» **INSTRUCTIONS FOR THE TASK**
Drop all images. Then write out each line below exactly as given.

» **INFORMATION SHOWN**
[Start of Attachment]

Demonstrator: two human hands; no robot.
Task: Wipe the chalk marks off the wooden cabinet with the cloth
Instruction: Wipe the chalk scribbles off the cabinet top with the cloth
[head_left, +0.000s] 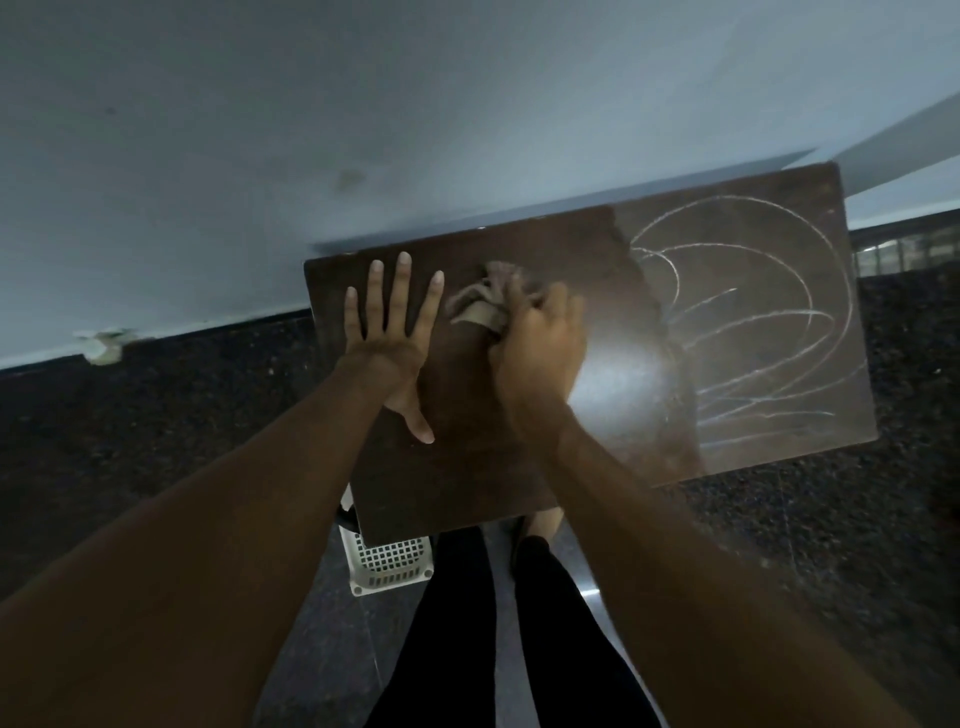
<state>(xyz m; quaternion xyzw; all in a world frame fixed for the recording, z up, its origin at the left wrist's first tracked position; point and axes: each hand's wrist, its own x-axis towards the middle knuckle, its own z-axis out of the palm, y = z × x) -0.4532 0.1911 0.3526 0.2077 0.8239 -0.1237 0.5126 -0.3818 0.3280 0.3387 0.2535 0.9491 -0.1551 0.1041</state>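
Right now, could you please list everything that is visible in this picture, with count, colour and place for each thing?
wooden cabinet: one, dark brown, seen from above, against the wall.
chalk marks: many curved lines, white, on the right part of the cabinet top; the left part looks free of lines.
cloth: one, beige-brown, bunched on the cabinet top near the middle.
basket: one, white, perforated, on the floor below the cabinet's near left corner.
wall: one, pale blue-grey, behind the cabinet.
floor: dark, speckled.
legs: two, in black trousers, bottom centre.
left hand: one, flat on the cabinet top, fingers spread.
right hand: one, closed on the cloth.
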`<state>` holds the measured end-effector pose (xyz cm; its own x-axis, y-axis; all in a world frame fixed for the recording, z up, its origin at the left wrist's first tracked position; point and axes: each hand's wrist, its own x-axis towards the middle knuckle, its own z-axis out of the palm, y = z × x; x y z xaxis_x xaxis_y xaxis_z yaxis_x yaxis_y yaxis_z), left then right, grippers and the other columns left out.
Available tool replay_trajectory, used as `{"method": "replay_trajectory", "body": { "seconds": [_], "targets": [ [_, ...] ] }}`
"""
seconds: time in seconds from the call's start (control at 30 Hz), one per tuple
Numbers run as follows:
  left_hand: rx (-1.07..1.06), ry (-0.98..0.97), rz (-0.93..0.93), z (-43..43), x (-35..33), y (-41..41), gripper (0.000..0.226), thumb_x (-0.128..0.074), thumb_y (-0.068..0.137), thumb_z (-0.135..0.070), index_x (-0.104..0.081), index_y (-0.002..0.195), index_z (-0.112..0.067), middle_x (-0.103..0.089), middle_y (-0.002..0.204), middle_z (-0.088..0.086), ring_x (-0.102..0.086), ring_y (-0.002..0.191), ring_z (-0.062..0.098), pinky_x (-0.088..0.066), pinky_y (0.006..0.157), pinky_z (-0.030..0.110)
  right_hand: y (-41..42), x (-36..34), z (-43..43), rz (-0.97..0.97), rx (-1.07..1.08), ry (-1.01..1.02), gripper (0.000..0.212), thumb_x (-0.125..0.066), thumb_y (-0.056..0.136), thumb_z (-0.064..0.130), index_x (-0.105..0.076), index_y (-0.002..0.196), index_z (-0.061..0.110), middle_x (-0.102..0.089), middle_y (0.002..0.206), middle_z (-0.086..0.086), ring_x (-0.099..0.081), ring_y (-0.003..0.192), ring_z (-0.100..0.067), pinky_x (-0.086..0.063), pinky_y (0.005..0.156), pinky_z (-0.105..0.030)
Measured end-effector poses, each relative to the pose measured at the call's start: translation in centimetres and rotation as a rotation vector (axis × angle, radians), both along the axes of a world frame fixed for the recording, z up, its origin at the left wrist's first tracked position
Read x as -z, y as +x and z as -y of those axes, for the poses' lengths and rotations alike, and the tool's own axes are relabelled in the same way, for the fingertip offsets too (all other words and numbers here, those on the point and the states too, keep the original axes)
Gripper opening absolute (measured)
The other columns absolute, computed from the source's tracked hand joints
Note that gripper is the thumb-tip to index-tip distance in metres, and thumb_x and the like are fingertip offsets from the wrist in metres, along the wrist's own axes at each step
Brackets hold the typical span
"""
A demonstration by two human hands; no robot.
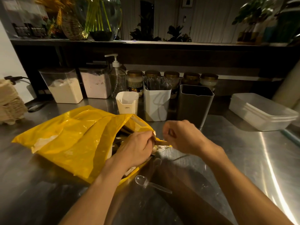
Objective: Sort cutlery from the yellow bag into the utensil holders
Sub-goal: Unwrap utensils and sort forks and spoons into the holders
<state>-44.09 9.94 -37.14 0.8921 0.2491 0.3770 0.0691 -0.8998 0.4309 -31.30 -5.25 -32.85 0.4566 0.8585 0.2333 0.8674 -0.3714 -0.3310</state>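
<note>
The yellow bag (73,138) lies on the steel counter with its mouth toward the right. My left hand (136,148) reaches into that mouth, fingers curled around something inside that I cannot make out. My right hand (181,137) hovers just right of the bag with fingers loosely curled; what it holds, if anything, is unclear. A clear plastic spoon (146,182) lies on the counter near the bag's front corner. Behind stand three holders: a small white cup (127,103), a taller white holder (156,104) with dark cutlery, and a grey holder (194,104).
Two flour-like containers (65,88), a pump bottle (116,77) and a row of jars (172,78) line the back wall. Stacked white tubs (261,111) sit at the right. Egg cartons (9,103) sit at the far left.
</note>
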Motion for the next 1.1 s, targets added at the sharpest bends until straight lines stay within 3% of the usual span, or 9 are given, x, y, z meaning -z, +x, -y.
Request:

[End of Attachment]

» **PROBLEM SOLUTION**
Demonstrator: two human hands; no robot.
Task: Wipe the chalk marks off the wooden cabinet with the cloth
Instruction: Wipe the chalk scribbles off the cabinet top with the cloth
[head_left, +0.000s] 
<state>(xyz m; quaternion xyzw; all in a world frame fixed for the recording, z up, its origin at the left wrist's first tracked position; point and axes: each hand's wrist, its own x-axis towards the middle knuckle, its own z-axis out of the palm, y = z × x) -0.4532 0.1911 0.3526 0.2077 0.8239 -0.1237 0.5126 -0.3818 0.3280 0.3387 0.2535 0.9491 -0.1551 0.1041</state>
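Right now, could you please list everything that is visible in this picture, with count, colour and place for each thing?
wooden cabinet: one, dark brown, seen from above, against the wall.
chalk marks: many curved lines, white, on the right part of the cabinet top; the left part looks free of lines.
cloth: one, beige-brown, bunched on the cabinet top near the middle.
basket: one, white, perforated, on the floor below the cabinet's near left corner.
wall: one, pale blue-grey, behind the cabinet.
floor: dark, speckled.
legs: two, in black trousers, bottom centre.
left hand: one, flat on the cabinet top, fingers spread.
right hand: one, closed on the cloth.
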`<state>` holds the measured end-effector pose (xyz cm; its own x-axis, y-axis; all in a world frame fixed for the recording, z up, its origin at the left wrist's first tracked position; point and axes: each hand's wrist, its own x-axis towards the middle knuckle, its own z-axis out of the palm, y = z × x; x y z xaxis_x xaxis_y xaxis_z yaxis_x yaxis_y yaxis_z), left then right, grippers and the other columns left out.
Available tool replay_trajectory, used as `{"method": "replay_trajectory", "body": { "seconds": [_], "targets": [ [_, ...] ] }}`
"""
seconds: time in seconds from the call's start (control at 30 Hz), one per tuple
Numbers run as follows:
  left_hand: rx (-1.07..1.06), ry (-0.98..0.97), rz (-0.93..0.93), z (-43..43), x (-35..33), y (-41..41), gripper (0.000..0.226), thumb_x (-0.128..0.074), thumb_y (-0.068..0.137), thumb_z (-0.135..0.070), index_x (-0.104..0.081), index_y (-0.002..0.195), index_z (-0.112..0.067), middle_x (-0.103..0.089), middle_y (-0.002..0.204), middle_z (-0.088..0.086), ring_x (-0.102..0.086), ring_y (-0.002..0.191), ring_z (-0.062..0.098), pinky_x (-0.088..0.066), pinky_y (0.006..0.157), pinky_z (-0.030..0.110)
  right_hand: y (-41..42), x (-36..34), z (-43..43), rz (-0.97..0.97), rx (-1.07..1.08), ry (-1.01..1.02), gripper (0.000..0.212), thumb_x (-0.125..0.066), thumb_y (-0.056..0.136), thumb_z (-0.064..0.130), index_x (-0.105..0.076), index_y (-0.002..0.196), index_z (-0.061..0.110), middle_x (-0.102..0.089), middle_y (0.002..0.206), middle_z (-0.086..0.086), ring_x (-0.099..0.081), ring_y (-0.003..0.192), ring_z (-0.100..0.067), pinky_x (-0.086..0.063), pinky_y (0.005..0.156), pinky_z (-0.105..0.030)
Measured end-effector poses, each relative to the pose measured at the call's start: translation in centimetres and rotation as a rotation vector (axis × angle, radians), both along the axes of a world frame fixed for the recording, z up, its origin at the left wrist's first tracked position
Read x as -z, y as +x and z as -y of those axes, for the poses' lengths and rotations alike, and the tool's own axes are relabelled in the same way, for the fingertip offsets too (all other words and numbers here, those on the point and the states too, keep the original axes)
Gripper opening absolute (measured)
The other columns absolute, computed from the source's tracked hand joints
Note that gripper is the thumb-tip to index-tip distance in metres, and thumb_x and the like are fingertip offsets from the wrist in metres, along the wrist's own axes at each step
Brackets hold the typical span
"""
A demonstration by two human hands; no robot.
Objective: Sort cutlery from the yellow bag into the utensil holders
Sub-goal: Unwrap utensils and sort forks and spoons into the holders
<state>-44.09 9.94 -37.14 0.8921 0.2491 0.3770 0.0691 -0.8998 0.4309 -31.30 -5.25 -32.85 0.4566 0.8585 0.2333 0.8674 -0.3714 -0.3310</state>
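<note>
The yellow bag (73,138) lies on the steel counter with its mouth toward the right. My left hand (136,148) reaches into that mouth, fingers curled around something inside that I cannot make out. My right hand (181,137) hovers just right of the bag with fingers loosely curled; what it holds, if anything, is unclear. A clear plastic spoon (146,182) lies on the counter near the bag's front corner. Behind stand three holders: a small white cup (127,103), a taller white holder (156,104) with dark cutlery, and a grey holder (194,104).
Two flour-like containers (65,88), a pump bottle (116,77) and a row of jars (172,78) line the back wall. Stacked white tubs (261,111) sit at the right. Egg cartons (9,103) sit at the far left.
</note>
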Motion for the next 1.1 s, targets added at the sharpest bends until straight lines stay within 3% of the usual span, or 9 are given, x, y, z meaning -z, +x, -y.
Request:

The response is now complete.